It’s tough enough being a teenager under normal circumstances. For a kid with an obsessive personality, those hormonal-laden years prove especially challenging. And if the boy in question also exhibits the common sense of a mollusk, he’s really in trouble!
Fifteen-year-old “Sebastian” (not his real name) suffers compulsions regarding cleanliness and body image. As a budding germaphobe, he showers at least twice a day. He also washes his hands incessantly and keeps antiseptic gel in his school locker for freshen-ups between classes. Like many teenagers, he suffers from facial acne; yet even more so than his peers, he deems zits his personal apocalypse. After he nearly disfigured himself trying to scrub the bacteria-filled intruders from his chin and neck, his parents procured hardcore dermatological procedures to eradicate all evidence of his outbreaks.
Until yesterday, Sebastian’s second most detested feature was a certain mole; and not just any old mole, but one prominently placed on his testicle. I’ve never seen it of course, but I’ve heard enough about it. Although he’s despised this scrotal bump for as long as he could remember, he didn’t think to take action against it until he acquired his first girlfriend.
Somehow, Sebastian convinced himself that the sight of his mole will disgust his new sweetheart so much that she’ll immediately dump him. (I’ll refrain for the moment from editorializing on a fifteen-year-old girl being in a position to closely inspect her boyfriend’s balls.) Frantic to prevent such a disaster, he initially requested permission for a dermatologist’s intervention. His parents refused at first, considering the removal of a testicular mole unnecessary. They held their ground on the issue until their son’s failed attempt at self-help changed their minds.
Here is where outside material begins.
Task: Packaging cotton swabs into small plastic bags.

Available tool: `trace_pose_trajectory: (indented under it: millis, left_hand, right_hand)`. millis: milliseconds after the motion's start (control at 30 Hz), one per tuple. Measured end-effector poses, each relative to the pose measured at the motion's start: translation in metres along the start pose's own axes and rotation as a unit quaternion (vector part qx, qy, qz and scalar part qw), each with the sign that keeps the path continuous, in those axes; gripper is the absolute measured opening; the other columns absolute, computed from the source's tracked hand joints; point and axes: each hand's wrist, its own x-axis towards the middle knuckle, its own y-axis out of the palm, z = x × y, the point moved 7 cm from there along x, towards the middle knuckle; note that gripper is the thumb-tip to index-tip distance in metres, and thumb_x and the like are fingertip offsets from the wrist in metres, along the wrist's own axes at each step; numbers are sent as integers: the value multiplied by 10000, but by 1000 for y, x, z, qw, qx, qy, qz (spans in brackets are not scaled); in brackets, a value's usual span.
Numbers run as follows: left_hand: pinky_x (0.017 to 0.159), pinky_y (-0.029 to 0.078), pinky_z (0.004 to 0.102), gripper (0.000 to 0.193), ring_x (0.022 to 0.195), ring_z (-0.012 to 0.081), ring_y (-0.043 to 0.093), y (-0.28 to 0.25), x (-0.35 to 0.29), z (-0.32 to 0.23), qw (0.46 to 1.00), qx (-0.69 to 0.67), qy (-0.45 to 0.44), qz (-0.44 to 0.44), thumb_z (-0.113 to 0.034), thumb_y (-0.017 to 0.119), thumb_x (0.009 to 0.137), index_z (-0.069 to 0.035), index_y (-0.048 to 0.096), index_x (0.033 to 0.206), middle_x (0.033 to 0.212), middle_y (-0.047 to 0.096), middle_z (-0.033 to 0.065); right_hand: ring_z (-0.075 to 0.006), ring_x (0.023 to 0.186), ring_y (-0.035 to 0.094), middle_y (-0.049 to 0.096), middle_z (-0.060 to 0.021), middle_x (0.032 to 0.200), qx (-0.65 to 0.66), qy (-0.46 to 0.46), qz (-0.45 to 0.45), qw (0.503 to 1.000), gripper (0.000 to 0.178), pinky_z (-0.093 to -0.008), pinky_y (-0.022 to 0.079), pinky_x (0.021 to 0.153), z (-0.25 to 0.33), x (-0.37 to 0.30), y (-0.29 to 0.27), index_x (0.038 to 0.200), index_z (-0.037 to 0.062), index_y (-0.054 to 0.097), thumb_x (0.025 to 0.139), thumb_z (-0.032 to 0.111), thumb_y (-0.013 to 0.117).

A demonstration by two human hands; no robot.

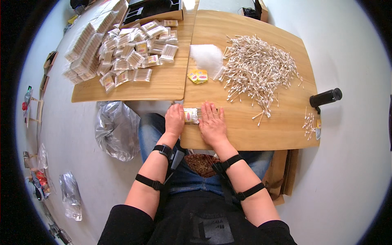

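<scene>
A small clear packet of cotton swabs with a yellow and white label lies near the table's front edge, between my hands. My left hand is closed on its left end, fingers bent together. My right hand lies flat over the right end, fingers stretched out; swab sticks show beside its fingertips. Beyond the hands sits a short stack of yellow and white label cards, just in front of a pile of clear plastic bags. A large heap of loose cotton swabs spreads to the right of the bags.
Many filled swab packets lie heaped at the far left, beside stacked packet bundles. A black cylinder stands out at the right edge, near a few loose swabs. A grey plastic bag hangs below the left table.
</scene>
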Motion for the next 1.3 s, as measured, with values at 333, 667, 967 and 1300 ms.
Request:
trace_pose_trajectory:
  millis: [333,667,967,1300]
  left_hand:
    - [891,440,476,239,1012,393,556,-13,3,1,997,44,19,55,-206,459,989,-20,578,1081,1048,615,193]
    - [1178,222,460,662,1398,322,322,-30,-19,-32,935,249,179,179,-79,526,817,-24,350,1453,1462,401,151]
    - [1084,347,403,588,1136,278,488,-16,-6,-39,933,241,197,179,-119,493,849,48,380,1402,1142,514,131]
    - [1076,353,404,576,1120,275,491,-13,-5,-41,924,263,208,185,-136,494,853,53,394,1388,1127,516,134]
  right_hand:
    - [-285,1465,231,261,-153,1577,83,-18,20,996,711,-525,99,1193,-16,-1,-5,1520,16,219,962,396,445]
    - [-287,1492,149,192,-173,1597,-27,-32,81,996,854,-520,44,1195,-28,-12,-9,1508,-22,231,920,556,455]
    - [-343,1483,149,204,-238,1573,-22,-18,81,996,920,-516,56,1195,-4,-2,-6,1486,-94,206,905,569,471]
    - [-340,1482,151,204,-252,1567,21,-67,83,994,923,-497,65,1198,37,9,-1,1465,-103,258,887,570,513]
While readying himself for school yesterday morning, Sebastian attempted to conceal his offending blemish by folding adjacent skin over it and holding the skin in place with super glue. The idiotic plan failed, however. Even worse, after spilling glue, the unfortunate lad accidentally cemented his balls to the top of his bedroom desk!
Sebastian didn’t realize nail polish remover can dissolve super glue. Nor did he think to call for help or use his laptop to research the issue. Rather, in panic at the fear of his mother barging in, he opted for immediate action. He grabbed his man-berries with both hands and gave a mighty yank. Though managing to free himself from the desktop, he left behind a substantial chunk of fuzzy skin in the process. His parents figured the doctor needed to repair the injured area anyway, so they went the extra mile and instructed him to remove the mole as well.
I heard the whole absurd story last night, from Sebastian’s father. Incredibly, he blamed me for his son’s accident and “suggested” that I pay for yesterday’s visit to the doctor. I didn’t consider myself legally or morally responsible though. As I told him: “I didn’t know anything about your son’s obsessions; and I also had no idea he meant to use super glue on his balls … when he asked if he could borrow my bottle.”